THE PROBLEM:
Your task is to write out the entire listing exactly, omitting its pictures.
____
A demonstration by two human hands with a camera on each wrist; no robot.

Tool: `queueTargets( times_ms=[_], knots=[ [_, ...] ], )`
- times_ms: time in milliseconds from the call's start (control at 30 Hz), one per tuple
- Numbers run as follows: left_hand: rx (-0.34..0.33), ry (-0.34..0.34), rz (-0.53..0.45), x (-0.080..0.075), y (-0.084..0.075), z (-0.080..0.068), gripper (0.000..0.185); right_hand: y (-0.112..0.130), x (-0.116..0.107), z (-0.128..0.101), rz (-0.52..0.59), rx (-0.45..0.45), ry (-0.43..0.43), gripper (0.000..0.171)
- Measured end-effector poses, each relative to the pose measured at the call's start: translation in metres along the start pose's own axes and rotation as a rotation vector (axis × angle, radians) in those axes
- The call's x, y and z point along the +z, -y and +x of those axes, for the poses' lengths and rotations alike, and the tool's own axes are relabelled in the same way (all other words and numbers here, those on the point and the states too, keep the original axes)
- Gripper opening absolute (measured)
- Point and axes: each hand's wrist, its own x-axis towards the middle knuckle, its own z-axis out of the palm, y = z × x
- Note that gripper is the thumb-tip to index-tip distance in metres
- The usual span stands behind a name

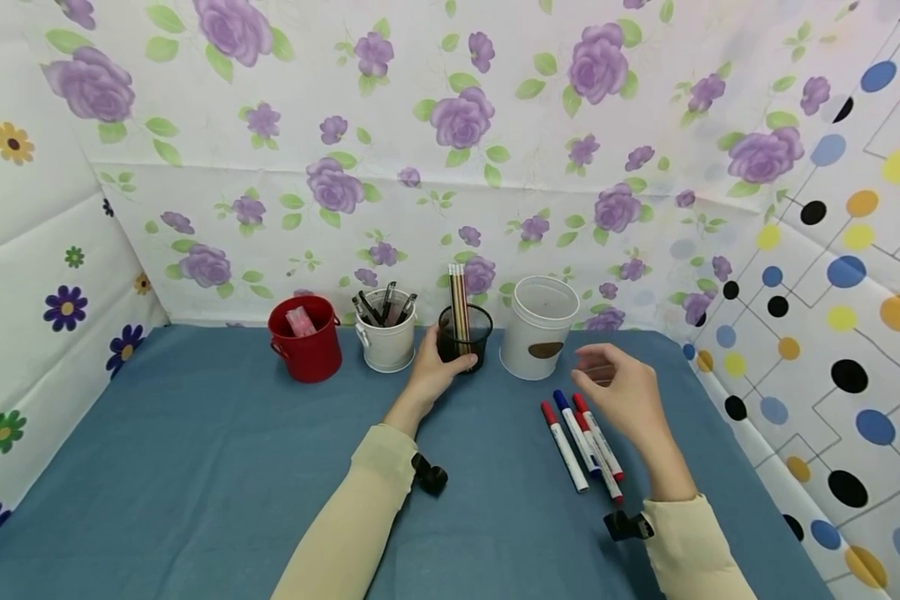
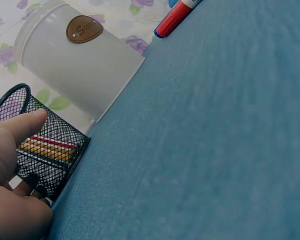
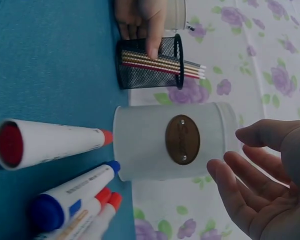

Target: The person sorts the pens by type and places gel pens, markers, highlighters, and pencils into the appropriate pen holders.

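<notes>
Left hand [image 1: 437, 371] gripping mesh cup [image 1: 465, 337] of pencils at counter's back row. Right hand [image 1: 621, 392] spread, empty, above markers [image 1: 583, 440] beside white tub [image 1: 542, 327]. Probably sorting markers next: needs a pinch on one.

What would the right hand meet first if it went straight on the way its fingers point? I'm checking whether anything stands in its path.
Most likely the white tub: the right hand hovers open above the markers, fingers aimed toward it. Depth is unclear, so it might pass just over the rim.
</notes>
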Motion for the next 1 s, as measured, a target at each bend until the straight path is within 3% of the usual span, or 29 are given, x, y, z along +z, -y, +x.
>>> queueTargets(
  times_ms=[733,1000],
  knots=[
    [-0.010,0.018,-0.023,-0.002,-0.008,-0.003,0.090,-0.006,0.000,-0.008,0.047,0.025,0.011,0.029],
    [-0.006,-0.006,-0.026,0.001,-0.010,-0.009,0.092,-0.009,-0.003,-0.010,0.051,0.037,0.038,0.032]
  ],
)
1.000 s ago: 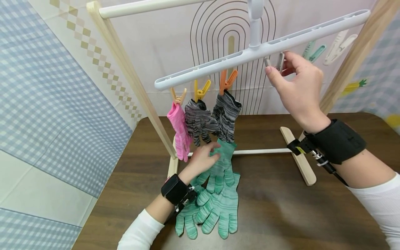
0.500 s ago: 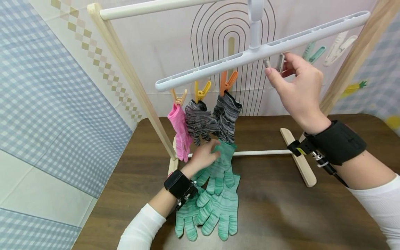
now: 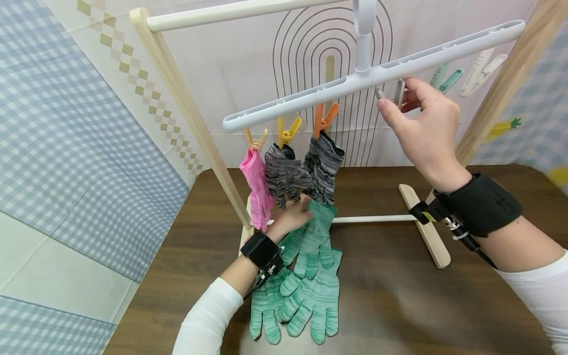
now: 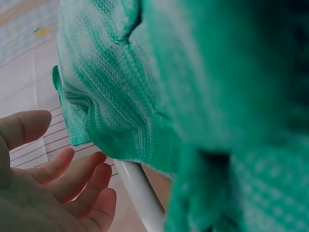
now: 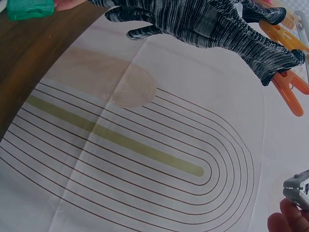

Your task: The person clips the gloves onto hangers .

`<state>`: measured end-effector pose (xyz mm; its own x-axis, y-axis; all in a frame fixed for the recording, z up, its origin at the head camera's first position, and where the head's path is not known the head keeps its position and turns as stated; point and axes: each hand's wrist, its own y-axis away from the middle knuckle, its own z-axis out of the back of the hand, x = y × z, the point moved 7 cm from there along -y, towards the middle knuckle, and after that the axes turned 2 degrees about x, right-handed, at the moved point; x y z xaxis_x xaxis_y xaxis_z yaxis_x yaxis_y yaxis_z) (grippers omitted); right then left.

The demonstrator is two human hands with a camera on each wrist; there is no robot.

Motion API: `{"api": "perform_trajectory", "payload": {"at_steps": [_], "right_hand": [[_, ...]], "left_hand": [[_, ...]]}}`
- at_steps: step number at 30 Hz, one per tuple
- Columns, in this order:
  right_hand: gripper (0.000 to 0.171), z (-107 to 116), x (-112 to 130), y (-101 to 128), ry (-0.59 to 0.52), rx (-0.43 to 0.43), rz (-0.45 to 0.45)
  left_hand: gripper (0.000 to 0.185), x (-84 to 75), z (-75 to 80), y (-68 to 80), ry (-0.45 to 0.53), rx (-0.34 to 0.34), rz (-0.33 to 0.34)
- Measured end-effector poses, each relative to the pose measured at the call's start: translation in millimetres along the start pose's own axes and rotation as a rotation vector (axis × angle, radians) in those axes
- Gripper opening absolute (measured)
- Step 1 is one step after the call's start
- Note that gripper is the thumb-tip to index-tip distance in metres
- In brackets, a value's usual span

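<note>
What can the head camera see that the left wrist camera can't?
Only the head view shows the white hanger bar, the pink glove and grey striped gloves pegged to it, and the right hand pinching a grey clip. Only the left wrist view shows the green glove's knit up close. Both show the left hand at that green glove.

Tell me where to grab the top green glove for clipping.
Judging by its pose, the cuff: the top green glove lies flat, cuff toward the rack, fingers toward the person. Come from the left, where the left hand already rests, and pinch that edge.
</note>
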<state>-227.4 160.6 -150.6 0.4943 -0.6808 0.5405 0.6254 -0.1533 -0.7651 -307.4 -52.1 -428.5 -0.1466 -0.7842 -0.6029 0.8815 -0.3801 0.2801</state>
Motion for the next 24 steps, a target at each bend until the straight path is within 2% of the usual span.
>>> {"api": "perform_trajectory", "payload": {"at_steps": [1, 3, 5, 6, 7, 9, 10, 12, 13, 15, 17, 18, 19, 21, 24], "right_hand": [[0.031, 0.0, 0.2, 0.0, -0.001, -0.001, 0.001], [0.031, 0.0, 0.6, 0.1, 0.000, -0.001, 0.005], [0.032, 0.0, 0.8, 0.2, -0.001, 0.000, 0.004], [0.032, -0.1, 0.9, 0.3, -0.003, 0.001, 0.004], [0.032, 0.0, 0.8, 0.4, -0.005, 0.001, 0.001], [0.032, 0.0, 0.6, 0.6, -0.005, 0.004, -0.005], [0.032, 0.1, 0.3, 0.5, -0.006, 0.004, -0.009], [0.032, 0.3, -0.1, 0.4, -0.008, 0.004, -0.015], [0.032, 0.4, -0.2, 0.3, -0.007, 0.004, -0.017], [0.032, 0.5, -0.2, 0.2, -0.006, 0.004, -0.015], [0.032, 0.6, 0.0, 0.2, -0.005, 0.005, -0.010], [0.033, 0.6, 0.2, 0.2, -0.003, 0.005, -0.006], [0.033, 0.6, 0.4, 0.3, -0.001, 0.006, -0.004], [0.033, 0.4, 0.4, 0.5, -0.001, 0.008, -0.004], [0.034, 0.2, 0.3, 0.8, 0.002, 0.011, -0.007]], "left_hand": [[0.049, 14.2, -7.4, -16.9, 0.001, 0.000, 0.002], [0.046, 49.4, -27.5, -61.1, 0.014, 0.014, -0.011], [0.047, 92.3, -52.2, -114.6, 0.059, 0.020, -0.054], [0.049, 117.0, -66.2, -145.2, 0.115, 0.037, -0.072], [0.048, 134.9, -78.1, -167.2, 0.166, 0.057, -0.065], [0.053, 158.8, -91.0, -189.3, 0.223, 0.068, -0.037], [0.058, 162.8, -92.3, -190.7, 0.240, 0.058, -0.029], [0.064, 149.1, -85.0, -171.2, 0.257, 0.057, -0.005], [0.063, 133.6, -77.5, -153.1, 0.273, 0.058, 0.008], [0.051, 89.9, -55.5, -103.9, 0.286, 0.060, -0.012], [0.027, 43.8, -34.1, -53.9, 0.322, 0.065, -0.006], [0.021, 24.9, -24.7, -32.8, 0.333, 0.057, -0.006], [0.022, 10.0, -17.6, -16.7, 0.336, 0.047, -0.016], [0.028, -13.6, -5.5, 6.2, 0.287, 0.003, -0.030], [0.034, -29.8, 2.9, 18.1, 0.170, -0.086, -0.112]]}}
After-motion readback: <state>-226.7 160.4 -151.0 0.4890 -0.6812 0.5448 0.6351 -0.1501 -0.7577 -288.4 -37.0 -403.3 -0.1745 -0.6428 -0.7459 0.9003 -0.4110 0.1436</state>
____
ANSWER TO THE PROBLEM:
A demonstration by two human hands with a camera on each wrist; no robot.

Tool: `queueTargets( times_ms=[_], knots=[ [_, ...] ], )`
- times_ms: time in milliseconds from the call's start (control at 30 Hz), one per tuple
- Numbers run as follows: left_hand: rx (-0.34..0.33), ry (-0.34..0.34), rz (-0.53..0.45), x (-0.080..0.075), y (-0.084..0.075), z (-0.080..0.068), gripper (0.000..0.185); right_hand: y (-0.112..0.130), x (-0.116..0.107), z (-0.128..0.101), rz (-0.52..0.59), rx (-0.45..0.45), ry (-0.43..0.43), gripper (0.000..0.171)
- Measured end-effector poses, each relative to the pose measured at the call's start: translation in metres along the start pose's own axes and rotation as a rotation vector (axis × angle, radians) in those axes
- The call's x, y and z point along the +z, -y and +x of those axes, for the poses' lengths and rotations alike, and the tool's own axes are relabelled in the same way (all other words and numbers here, those on the point and the states too, keep the original axes)
- Gripper opening absolute (measured)
- Point and axes: each hand's wrist, its own x-axis towards the middle knuckle, its own z-axis out of the palm, y = z × x
- Note that gripper is the thumb-tip to index-tip distance in metres
- The usual span stands behind a name


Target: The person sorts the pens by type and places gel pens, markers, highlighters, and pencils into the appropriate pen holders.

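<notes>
Left hand [image 1: 437, 371] gripping mesh cup [image 1: 465, 337] of pencils at counter's back row. Right hand [image 1: 621, 392] spread, empty, above markers [image 1: 583, 440] beside white tub [image 1: 542, 327]. Probably sorting markers next: needs a pinch on one.

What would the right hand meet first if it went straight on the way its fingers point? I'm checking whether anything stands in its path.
Most likely the white tub: the right hand hovers open above the markers, fingers aimed toward it. Depth is unclear, so it might pass just over the rim.
</notes>
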Motion for the next 1 s, as measured, a target at each bend until the straight path is within 3% of the usual span, or 29 are given, x, y, z along +z, -y, +x.
>>> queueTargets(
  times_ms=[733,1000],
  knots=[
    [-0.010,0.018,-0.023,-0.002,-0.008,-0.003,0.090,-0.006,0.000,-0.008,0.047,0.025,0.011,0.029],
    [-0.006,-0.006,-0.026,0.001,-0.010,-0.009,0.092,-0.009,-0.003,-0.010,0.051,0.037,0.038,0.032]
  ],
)
1.000 s ago: 
0.500 s ago: 
now: 
now: 
now: 

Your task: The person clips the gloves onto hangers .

`<state>`: measured end-effector pose (xyz mm; its own x-axis, y-axis; all in a frame fixed for the recording, z up, its origin at the head camera's first position, and where the head's path is not known the head keeps its position and turns as stated; point and axes: each hand's wrist, its own y-axis away from the middle knuckle, its own z-axis out of the back of the hand, x = y × z, the point moved 7 cm from there along -y, towards the middle knuckle, and after that the axes turned 2 degrees about x, right-handed, at the moved point; x y z xaxis_x xaxis_y xaxis_z yaxis_x yaxis_y yaxis_z) (grippers omitted); right then left.

The demonstrator is two human hands with a camera on each wrist; there is no robot.

Motion API: `{"api": "perform_trajectory", "payload": {"at_steps": [_], "right_hand": [[_, ...]], "left_hand": [[_, ...]]}}`
- at_steps: step number at 30 Hz, one per tuple
- Columns, in this order:
  right_hand: gripper (0.000 to 0.171), z (-107 to 116), x (-112 to 130), y (-101 to 128), ry (-0.59 to 0.52), rx (-0.43 to 0.43), rz (-0.45 to 0.45)
  left_hand: gripper (0.000 to 0.185), x (-84 to 75), z (-75 to 80), y (-68 to 80), ry (-0.45 to 0.53), rx (-0.34 to 0.34), rz (-0.33 to 0.34)
- Measured end-effector poses, each relative to the pose measured at the call's start: translation in millimetres along the start pose's own axes and rotation as a rotation vector (axis × angle, radians) in those axes
- Gripper opening absolute (measured)
- Step 1 is one step after the call's start
- Note that gripper is the thumb-tip to index-tip distance in metres
- In brackets, a value's usual span

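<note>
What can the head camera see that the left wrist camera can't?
Only the head view shows the white hanger bar, the pink glove and grey striped gloves pegged to it, and the right hand pinching a grey clip. Only the left wrist view shows the green glove's knit up close. Both show the left hand at that green glove.

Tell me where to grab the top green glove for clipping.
Judging by its pose, the cuff: the top green glove lies flat, cuff toward the rack, fingers toward the person. Come from the left, where the left hand already rests, and pinch that edge.
</note>
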<state>-227.4 160.6 -150.6 0.4943 -0.6808 0.5405 0.6254 -0.1533 -0.7651 -307.4 -52.1 -428.5 -0.1466 -0.7842 -0.6029 0.8815 -0.3801 0.2801</state>
Motion for the next 24 steps, a target at each bend until the straight path is within 2% of the usual span.
>>> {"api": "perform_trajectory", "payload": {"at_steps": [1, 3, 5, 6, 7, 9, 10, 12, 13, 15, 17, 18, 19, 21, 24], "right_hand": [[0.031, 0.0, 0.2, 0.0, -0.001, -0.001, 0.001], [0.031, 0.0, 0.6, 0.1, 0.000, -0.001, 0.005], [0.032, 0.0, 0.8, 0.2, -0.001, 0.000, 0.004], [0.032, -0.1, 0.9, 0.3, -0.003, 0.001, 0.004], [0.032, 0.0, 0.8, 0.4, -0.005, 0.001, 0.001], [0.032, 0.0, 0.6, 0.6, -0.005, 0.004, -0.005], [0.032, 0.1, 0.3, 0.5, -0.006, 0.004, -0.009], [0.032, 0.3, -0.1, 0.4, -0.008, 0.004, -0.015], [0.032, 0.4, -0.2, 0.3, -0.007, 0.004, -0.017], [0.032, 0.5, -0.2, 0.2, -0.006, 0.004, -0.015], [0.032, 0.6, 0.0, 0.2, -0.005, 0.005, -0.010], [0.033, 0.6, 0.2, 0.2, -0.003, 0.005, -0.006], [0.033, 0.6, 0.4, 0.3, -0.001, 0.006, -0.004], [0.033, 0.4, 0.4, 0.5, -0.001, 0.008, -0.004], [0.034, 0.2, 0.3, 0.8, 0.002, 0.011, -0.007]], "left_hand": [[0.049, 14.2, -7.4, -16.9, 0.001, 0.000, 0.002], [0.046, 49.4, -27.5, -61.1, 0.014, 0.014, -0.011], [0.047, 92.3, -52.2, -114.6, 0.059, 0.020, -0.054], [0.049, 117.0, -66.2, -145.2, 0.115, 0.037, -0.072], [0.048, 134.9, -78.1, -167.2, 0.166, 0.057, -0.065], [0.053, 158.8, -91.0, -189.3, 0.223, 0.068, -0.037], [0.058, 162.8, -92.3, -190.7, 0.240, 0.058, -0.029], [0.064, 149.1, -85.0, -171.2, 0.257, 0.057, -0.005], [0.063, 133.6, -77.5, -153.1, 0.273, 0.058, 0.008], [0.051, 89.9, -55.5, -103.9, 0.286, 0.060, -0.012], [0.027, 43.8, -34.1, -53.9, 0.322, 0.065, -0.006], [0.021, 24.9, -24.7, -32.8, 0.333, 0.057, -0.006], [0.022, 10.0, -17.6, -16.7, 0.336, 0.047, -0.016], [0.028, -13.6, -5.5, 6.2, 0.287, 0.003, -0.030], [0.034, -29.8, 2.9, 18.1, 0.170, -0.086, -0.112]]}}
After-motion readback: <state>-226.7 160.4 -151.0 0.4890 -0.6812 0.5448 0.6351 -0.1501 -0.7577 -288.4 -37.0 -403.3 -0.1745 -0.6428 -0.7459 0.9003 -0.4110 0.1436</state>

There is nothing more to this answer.